There’s nothing like moving to make you never want to move again.
I am very excited to have recently moved into a new apartment. After two years spent in various states of quarantine, I needed a change of scenery. I can’t move to a different city so I settled for a new apartment. While I do welcome the change of residence, I dreaded the actual move. There’s just no getting around it - I own too much junk.
In the last few years, I have come to the self-realization that I have an addictive personality. I don’t smoke or drink in excess or do drugs but my disease manifests itself with my struggle with overconsuming food and my penchant for mindlessly buying stuff.
I buy movies and books and toys and all kinds of crap not because I need them, but because I need to spend money. I feel this urge to buy stuff - big stuff, small stuff, stuff I don’t need, stuff I don’t even really want that much. In the last few years, I’ve gotten much better at dealing with this addiction once I realized it was there - but I still feel the urge to pre-order a new box set or blind buy a new Blu-ray restoration without really thinking if I absolutely need the movie in my life or can even afford it. I tried to stop buying new movies cold turkey but I found that just having the collection made me want to add to it.
Last year I took a calculator and tallied up exactly how much I’ve spent on my current DVD and Blu-ray collection. I don’t want to share the number with you because it’s damn depressing. Needless to say, that’s money I could have spent on travel and experiences that would mean a whole lot more to me than a new three-disc collector’s edition of a movie I already owned on DVD and, before that, VHS. I grew to resent my movie collection and that was a problem - I love movies and I don’t want them to become a burden that I have to carry like a weight around my neck.
Besides financial reasons, I found other reasons to hate my collection. Dating became interesting, to say the least. Figuring out how to warn somebody I was interested in that I had thousands of films spread out over half a dozen bookcases in my bedroom became a not-so-fun game I grew to hate playing.
I haven’t completely made up my mind as to what to do with my collection yet but I am pretty close to just selling it completely. Well, not completely - there are a hundred or so films I will probably keep. These are films that mean something significant to me and that I anticipate watching multiple times within the next few years. But everything else? I think it needs to go.

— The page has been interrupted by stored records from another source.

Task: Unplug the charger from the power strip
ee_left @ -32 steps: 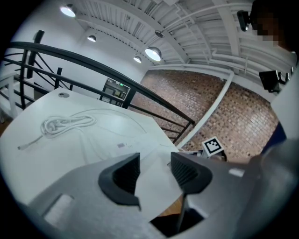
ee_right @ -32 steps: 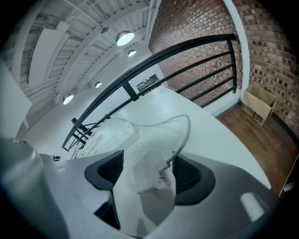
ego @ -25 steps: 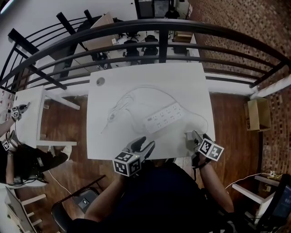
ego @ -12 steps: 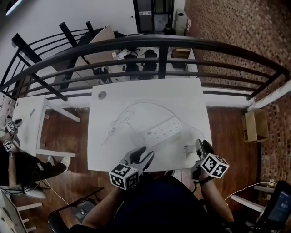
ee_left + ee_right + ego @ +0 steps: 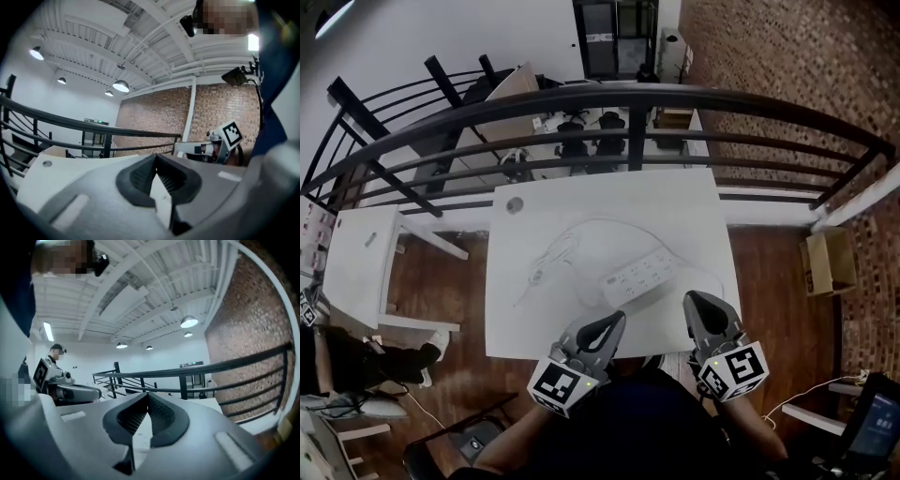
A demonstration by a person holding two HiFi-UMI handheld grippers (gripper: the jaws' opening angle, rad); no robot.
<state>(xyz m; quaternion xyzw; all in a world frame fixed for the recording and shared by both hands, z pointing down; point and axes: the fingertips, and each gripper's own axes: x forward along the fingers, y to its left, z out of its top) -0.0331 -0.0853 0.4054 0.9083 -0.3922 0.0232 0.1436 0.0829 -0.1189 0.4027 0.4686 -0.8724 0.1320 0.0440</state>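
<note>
A white power strip (image 5: 641, 277) lies slanted on the white table (image 5: 694, 202), and its thin cable (image 5: 581, 234) loops away to the left. I see no charger in any view; my right gripper covers the table's near right part. My left gripper (image 5: 614, 320) hangs over the near edge, shut and empty, its pads together (image 5: 156, 159). Over the near right corner my right gripper (image 5: 694, 299) is raised, also shut on nothing (image 5: 147, 398). Each gripper view looks level across the room and shows the other gripper (image 5: 226, 139) (image 5: 70, 391).
A black curved railing (image 5: 628, 89) runs behind the table. A small round grey thing (image 5: 515, 204) sits at the table's far left corner. A second white table (image 5: 358, 253) stands to the left, a cardboard box (image 5: 831, 260) to the right by the brick wall.
Both grippers have risen from the table's near edge and their jaws have shut. The small white charger that lay by the right gripper is now hidden under it.
</note>
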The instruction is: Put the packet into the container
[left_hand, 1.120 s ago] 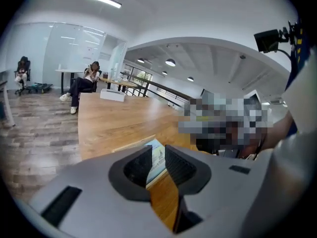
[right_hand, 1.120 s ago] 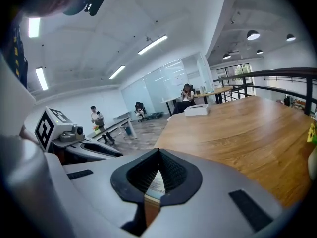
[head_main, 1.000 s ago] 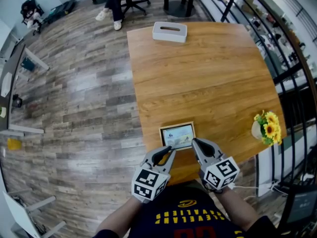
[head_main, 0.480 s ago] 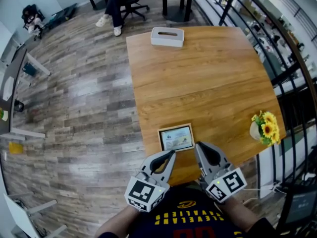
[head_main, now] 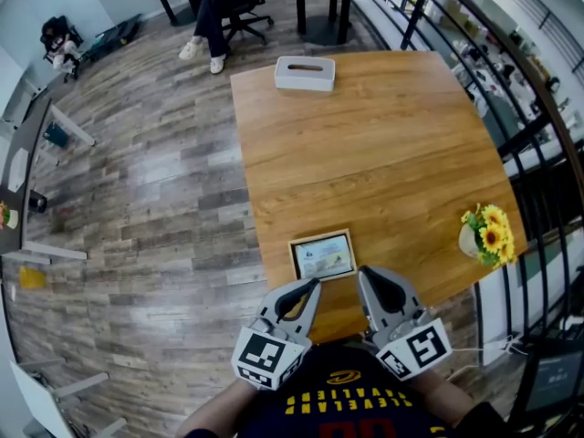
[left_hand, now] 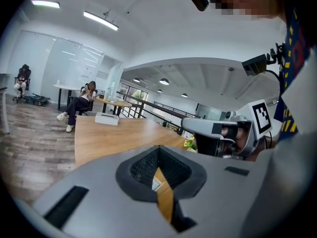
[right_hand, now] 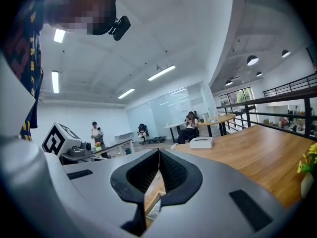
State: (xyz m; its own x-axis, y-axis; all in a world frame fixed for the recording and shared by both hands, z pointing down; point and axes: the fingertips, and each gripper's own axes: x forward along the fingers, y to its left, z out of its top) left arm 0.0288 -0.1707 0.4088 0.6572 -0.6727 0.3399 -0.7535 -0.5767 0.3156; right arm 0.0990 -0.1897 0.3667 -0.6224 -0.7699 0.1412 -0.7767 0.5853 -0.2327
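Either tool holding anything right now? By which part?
Nothing held. The left tool and right tool are both shut with nothing between their jaws. The packet lies in the container on the table, just ahead of them.

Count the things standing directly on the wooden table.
3: a white box at the far edge, a shallow container near the front edge, and a pot of yellow flowers at the right edge. The left gripper and right gripper cover part of the front edge.

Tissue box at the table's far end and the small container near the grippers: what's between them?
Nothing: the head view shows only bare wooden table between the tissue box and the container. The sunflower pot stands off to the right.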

I think owning a single bookcase full of films is perfectly fine - but I continue to struggle with my addiction and, just like any addiction, you can’t flirt with recovery. As long as I have a massive physical media library, I’m going to feel the urge to continue to add to it and I don’t want to be the guy who owns hundreds and hundreds of movies anymore. I want to be the guy who takes cool European vacations and doesn’t have to worry about whether he’s going to overdraft his bank account when he fills up his gas tank and doesn’t have to lug twenty boxes of movies every time he moves to a new place.
And, to be honest, I also want to be the guy who has to work a little bit when he wants to watch a film. I used to like the effort it took to watch movies in the days pre-internet. I want to put the work in to watch something - to track down a copy, watch the film and then send it back out into the world.
These last few days I’ve been unpacking and setting up my new apartment. As I open boxes and see them full of Blu-rays, I’ve set them aside instead of putting them into their bookcase homes. At first, I thought it was me procrastinating but now I’m starting to realize it’s me coming to understand it’s time to say goodbye to the majority of my collection.
……this spoke to me on level I didn’t know was there. That resentment definitely is present. I think to myself, “how much have I really spent on this junk (mind you , a lot of it is art) over the years?” I mean , I’m proud of my boutique labels; having hundreds of criterion is pretty cool. But there definitely is a felling of “loserdom” that comes with it.